The noise level in the gradient position (δx) is related to the color gradient $\left(\frac{\text{d}I}{\text{d}x}\right)$ and noise level of the intensity (color) (δI), given by

$$\delta x\text{=}{\left(\frac{\text{d}I}{\text{d}x}\right)}^{-1}\delta I$$ (4)

If the gradient is sharp (Figure 6 a), dI/dx is large, and so is δx, which favors a lower detection limit. On the other hand, if the gradient is smooth (Figure 6b), the detection limit will be poor. The sharpness of the gradient is related to the substrate porosity. So, the selection of a suitable substrate is of great importance. In the present work, we chose a silica substrate with pore diameter 6 nm and pore volume ∼ 0.75 mL/g. The position-tracking position defined by 3× standard deviation is ∼0.08 μm (Figure 6c). The corresponding detection limit is 10 ppb for a response time of 3.5 min.

Figure 6.

(a) Illustration of a sharp and (b) smooth gradient along a GCS. (c) Gradient position tracking noise level of an O₃-GCS when testing clean air. The noise level is ∼0.08 μm.

For continuous monitoring of air quality, one wishes to achieve long lifetime, which is determined how fast the sensing probes are consumed (reacted with the analyte) along the entire GCS surface. This is related to the sensor length, the density of the sensing probes, and concentration of the analyte. For our O₃-GCS, as mentioned in Section 2, the length is 4 mm, which can continuously monitor 100 ppbV O₃ for 70 h. Longer sensor lifetime should be possible by increasing the length of the sensor and the density of the sensing probes.

CONCLUSIONS

We developed GCS to overcome the difficulty of traditional colorimetric sensors that are limited to one-time use only due to irreversible color change producing chemical reactions.

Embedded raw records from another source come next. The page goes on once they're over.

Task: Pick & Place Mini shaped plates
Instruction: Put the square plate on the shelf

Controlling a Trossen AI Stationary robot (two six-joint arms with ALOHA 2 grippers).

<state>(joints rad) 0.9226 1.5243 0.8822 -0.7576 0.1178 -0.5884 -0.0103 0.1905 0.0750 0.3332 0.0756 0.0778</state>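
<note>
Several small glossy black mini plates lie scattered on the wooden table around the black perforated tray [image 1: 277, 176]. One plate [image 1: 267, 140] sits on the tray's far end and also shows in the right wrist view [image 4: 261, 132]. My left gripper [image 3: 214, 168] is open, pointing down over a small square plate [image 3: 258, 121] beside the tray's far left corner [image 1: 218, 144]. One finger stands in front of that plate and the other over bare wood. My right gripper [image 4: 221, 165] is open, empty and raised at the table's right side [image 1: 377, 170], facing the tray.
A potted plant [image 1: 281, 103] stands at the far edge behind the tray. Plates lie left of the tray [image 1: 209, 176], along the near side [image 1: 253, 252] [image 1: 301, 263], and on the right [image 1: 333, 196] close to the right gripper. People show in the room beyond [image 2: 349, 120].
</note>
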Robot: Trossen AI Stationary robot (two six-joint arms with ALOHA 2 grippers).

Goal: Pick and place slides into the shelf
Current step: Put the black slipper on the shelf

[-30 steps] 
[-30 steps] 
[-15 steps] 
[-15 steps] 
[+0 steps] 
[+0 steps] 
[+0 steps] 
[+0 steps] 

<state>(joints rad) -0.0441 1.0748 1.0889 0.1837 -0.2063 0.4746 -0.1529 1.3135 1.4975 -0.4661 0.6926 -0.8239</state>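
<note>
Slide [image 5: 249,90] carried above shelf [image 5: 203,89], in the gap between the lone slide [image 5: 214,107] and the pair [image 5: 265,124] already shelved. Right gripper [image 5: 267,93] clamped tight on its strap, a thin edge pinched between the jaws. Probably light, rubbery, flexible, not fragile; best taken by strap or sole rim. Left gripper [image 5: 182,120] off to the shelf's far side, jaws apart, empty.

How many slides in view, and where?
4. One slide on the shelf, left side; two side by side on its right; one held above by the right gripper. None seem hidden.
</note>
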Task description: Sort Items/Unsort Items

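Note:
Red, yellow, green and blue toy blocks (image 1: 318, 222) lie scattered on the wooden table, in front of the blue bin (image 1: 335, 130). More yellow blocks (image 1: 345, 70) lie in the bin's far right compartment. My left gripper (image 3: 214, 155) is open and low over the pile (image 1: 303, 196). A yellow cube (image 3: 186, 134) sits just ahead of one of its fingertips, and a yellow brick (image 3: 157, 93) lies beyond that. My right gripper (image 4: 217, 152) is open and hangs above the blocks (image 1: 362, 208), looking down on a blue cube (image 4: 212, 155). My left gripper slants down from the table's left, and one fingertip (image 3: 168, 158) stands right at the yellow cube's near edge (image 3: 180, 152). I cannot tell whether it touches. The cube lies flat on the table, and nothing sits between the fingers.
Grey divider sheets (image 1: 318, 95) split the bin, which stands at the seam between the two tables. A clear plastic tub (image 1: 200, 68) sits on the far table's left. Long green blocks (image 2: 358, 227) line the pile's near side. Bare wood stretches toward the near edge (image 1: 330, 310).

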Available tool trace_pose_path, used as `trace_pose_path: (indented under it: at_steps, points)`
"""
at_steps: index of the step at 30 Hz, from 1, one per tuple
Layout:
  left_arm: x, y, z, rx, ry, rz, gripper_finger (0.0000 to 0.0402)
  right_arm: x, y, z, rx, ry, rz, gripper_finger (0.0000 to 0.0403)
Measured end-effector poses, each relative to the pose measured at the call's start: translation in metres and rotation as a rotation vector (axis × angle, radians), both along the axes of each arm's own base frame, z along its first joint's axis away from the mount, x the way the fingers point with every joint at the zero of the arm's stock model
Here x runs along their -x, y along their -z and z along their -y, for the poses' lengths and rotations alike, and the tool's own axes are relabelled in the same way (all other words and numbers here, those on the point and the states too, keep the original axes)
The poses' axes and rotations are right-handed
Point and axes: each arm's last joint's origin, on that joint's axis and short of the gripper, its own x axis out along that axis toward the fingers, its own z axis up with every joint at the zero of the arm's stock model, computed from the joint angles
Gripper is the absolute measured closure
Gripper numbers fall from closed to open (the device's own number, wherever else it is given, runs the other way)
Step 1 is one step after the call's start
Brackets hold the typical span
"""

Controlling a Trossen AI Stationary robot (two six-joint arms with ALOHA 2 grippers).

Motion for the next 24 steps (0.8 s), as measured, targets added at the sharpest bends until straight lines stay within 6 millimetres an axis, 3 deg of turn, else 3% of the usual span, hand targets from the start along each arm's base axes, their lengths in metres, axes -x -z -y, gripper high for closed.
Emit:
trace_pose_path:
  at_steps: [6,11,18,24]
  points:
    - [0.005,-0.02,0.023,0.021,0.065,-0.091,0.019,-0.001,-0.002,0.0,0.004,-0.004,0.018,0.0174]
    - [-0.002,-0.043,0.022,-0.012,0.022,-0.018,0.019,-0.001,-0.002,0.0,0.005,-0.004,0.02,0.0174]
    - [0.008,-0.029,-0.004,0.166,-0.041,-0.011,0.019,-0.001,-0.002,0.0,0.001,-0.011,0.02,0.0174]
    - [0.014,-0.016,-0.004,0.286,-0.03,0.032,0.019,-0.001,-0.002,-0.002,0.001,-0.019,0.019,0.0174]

We fabricated an O₃-GCS device and showed reliable detection of O₃ via passive sampling (without using air pumps). Removing the use of air pumps is critical for miniaturization of the size and power consumption of the device. We carried out a numerical simulation of the GCS with passive air sampling and found that it is in good agreement with the experimental data, indicating the gas sensing process can be described with diffusion and reaction processes. We also developed an optical gradient-tracking technique to detect the gradient shift over submicrometer precision, which allows the O₃-GCS to reach a detection limit of 10 ppbV (with 3.5 min sampling). The sensor has a wide dynamic range of 0−500 ppbV and high selectivity to O₃ over common interferents in air such as NO₂, NH₃, CO, SO₂, and HCHO. The sensor lifetime is 7 ppmV·hour, corresponding to continuous detection of 100 ppbV O₃ for 70 h without sensor replacement.